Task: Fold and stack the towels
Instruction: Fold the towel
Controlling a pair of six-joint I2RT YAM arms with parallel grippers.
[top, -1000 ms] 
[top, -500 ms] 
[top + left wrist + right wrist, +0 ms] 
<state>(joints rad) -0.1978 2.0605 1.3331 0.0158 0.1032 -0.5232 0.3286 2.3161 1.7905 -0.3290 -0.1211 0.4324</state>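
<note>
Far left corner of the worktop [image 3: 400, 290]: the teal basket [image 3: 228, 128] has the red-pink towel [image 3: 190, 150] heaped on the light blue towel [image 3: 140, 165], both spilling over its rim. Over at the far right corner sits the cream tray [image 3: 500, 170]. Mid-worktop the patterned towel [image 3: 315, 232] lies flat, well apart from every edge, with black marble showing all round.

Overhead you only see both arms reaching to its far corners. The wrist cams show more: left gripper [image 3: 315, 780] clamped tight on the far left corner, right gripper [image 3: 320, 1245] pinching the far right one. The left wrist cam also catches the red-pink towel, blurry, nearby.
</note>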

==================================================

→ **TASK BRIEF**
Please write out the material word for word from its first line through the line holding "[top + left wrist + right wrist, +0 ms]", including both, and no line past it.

→ **YOUR SOLUTION**
Task: Fold and stack the towels
Instruction: Fold the towel
Controlling a pair of six-joint I2RT YAM arms with parallel grippers.
[top, -1000 ms] 
[top, -500 ms] 
[top + left wrist + right wrist, +0 ms] 

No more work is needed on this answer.